In duplicating the lines below, keep every word unchanged and drop the pictures.

**DATA PROVIDED:**
———

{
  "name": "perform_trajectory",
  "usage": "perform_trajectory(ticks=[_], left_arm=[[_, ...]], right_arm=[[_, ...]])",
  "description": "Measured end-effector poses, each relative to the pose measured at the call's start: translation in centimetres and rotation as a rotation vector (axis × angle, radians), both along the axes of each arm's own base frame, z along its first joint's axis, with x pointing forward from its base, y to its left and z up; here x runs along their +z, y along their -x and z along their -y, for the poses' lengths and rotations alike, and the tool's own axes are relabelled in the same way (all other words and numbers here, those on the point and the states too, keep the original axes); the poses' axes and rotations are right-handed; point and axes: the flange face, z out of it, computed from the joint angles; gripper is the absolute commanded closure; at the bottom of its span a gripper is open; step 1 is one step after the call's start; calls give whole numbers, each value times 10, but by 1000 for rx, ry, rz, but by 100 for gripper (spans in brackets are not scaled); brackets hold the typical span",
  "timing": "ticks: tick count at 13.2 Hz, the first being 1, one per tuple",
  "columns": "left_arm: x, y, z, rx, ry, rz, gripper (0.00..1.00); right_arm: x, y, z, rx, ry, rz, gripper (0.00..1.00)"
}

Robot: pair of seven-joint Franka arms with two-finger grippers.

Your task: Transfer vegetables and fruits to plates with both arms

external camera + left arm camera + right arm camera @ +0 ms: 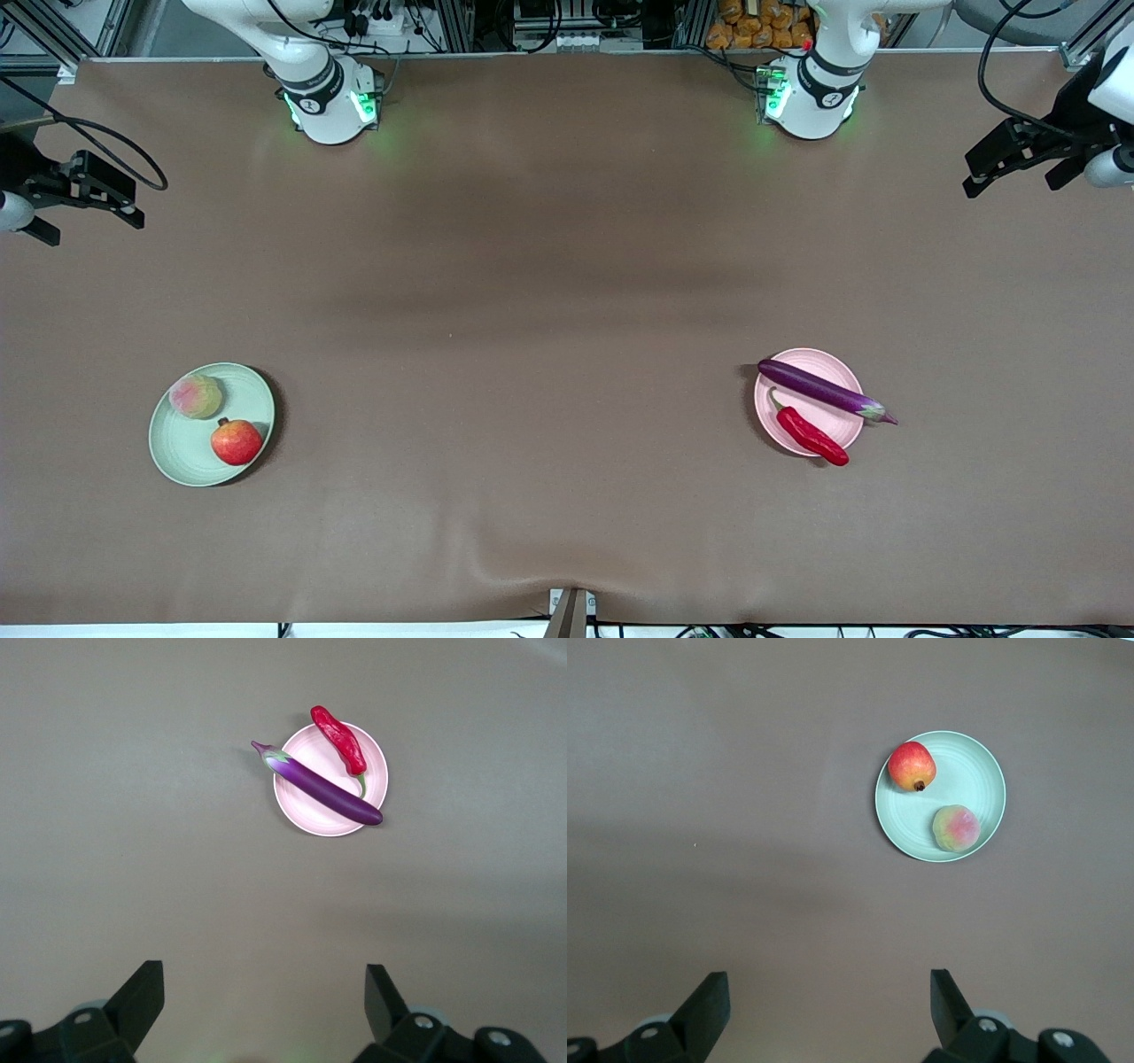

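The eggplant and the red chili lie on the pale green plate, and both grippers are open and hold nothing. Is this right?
Not quite. The eggplant and the red chili lie on the pale pink plate, as the front view shows. The pale green plate holds the two fruits. The left gripper and right gripper are indeed open and empty.

Glossy eggplant (822,388) and chili (811,434) (plastic, perhaps) on matte pink plate (780,424).

left claw (974,182): raised, fingers spread, waiting | right claw (133,208): raised, fingers spread, waiting
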Motion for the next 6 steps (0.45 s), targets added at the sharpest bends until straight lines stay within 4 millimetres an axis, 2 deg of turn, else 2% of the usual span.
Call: perform_trajectory(ticks=[6], left_arm=[[-1,-1,1,-12,9,-4,0]], right_arm=[[-2,0,4,-7,-1,-3,0]])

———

**EXPECTED ANSWER:**
{
  "name": "perform_trajectory",
  "usage": "perform_trajectory(ticks=[_], left_arm=[[_, ...]], right_arm=[[_, ...]])",
  "description": "Measured end-effector poses, each relative to the pose measured at the call's start: translation in centimetres and rotation as a rotation vector (axis × angle, radians), both along the axes of each arm's own base frame, z along its first joint's axis, with x pointing forward from its base, y to its left and z up; here x runs along their +z, y along their -x and z along their -y, for the poses' lengths and rotations alike, and the tool's own axes are relabelled in the same way (all other words and numbers here, those on the point and the states too, keep the original axes); the poses' axes and rotations are right-handed; point and axes: the flange face, z out of it, computed from the joint angles; gripper is the absolute commanded closure; at the bottom of its span a gripper is open; step 1 is one step after the call's start; calls give whole numbers, each value times 10, but by 1000 for rx, ry, rz, but by 100 for gripper (spans in brackets are not scaled); brackets hold the typical span",
  "timing": "ticks: tick count at 13.2 Hz, the first being 1, one per tuple",
  "columns": "left_arm: x, y, z, rx, ry, rz, gripper (0.00..1.00); right_arm: x, y, z, rx, ry, rz, gripper (0.00..1.00)"
}

Robot: pair of seven-joint Franka arms with two-finger grippers.

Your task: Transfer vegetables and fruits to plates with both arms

external camera + left arm camera + right arm camera @ +0 ms: 

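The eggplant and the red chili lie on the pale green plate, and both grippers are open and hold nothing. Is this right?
Not quite. The eggplant and the red chili lie on the pale pink plate, as the front view shows. The pale green plate holds the two fruits. The left gripper and right gripper are indeed open and empty.

Glossy eggplant (822,388) and chili (811,434) (plastic, perhaps) on matte pink plate (780,424).

left claw (974,182): raised, fingers spread, waiting | right claw (133,208): raised, fingers spread, waiting
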Motion for the next 6 steps (0.45 s), targets added at the sharpest bends until straight lines stay within 4 millimetres an axis, 2 deg of turn, else 2% of the usual span.
Call: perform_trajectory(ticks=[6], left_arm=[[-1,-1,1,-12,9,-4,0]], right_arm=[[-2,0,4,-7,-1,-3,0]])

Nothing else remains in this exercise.